Because it is true – all that you said – we’ve accepted those mundane violences as a part of living in India, as a part of the experience. It’s only when it gets too close to comfort that we feel the heat. And yet at the same time, how is cohesive unlearning possible on such a massive scale? How do we teach generations of Indians to unlearn that bribing is not the norm? For every arugument on Hindu-Muslim riots, there’s a precedent to be quoted. How far back does the history of quid-pro-quo stretch – thousands of years back to temples we’ve never seen, and kings we’ve only read about. It starts by education – sterile and athesit and factual – the kind you recently wrote about. And lots of Foam, rinse, wash, repeat for the current generation.
I assume that was a rhetorical question? But if not, yes feel free to send it to anyone. Education needn’t be sterile as in boring, but it certainly needs cleaning and boiling, like a baby’s bottle!
So true…there is so much to be done, that it makes one weary to even think about it !
Though our country has been making a lot of economic progress, there is a huge lacuna in the social aspect, which is very depressing.
Since security happens to be of foremost concern for any nation, such extreme reactions came forth to the terror attacks. The other things like lack of education and basic healthcare, like you rightly mentioned, we get used to over time…
What is the solution..some would say, vote for the right candidate ! But what if nobody seems fit for the role ? I don’t have much faith in either of the two major political parties..
Having said all this, I still have a lot of hope that things will change for the better in india !
Yeah, I live in hope too.
All that you say is so true. But there are some wonderful people who are doing their bit to make a difference, and they are a beacon of hope in a dismal scenario.
Yes, we seem to have lost focus and a holistic vision. And we probably have the leaders we deserve.
Yadiyadiyada why repeat everything we already know ?
I don’t know what yadiyada means, and as for the post I was just thinking aloud. There are lots of things many people already know but still feel the need to talk about them and maybe do something about them.

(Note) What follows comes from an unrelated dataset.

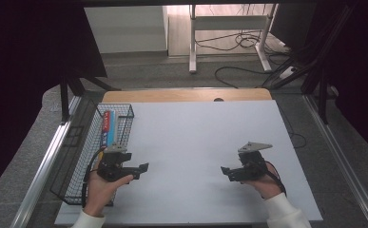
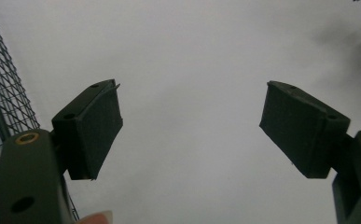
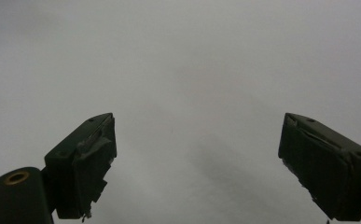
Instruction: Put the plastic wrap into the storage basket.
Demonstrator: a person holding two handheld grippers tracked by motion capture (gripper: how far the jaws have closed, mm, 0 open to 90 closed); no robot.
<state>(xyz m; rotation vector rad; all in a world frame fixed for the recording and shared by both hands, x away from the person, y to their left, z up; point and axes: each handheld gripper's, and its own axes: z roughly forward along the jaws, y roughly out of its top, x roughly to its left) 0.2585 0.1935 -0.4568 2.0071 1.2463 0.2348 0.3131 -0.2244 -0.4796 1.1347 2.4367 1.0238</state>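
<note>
Hands come in from the near edge of a table with a white top (image 1: 205, 142), and each hand holds a black gripper low over it. The left gripper (image 1: 141, 168) sits near the left side, just beside a black wire basket (image 1: 79, 166) that stands along the table's left edge. Its jaws are wide apart with nothing between them. In the left gripper view the basket's mesh (image 2: 3, 88) shows at the left. The right gripper (image 1: 225, 171) is well apart from the left one, over on the right half of the table. Its jaws are wide apart too, and hold nothing. The two grippers point toward each other across the bare white top. Inside the basket, at its far end, lies a long box (image 1: 107, 127) with red and blue on it.
</note>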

You will not find the originality you were looking for here
i dont know why i didnt see this before. i agree almost completely. the problem is that there has been a separation, like that when milk curdles, of those that are most affected by the actions of politicians and those that are able to affect the actions of those politicians. this is mostly caused by increasing inequality and separation of the traditional class structure, caused by the shock of rapid GDP growth which is mostly restricted to the urban and exurban areas (and, i might add, a simultaneous explosion of people who read Ayn Rand and consider it a sound philosophy worth adoptic, a notion more offensive and dangerous than calling her work literature).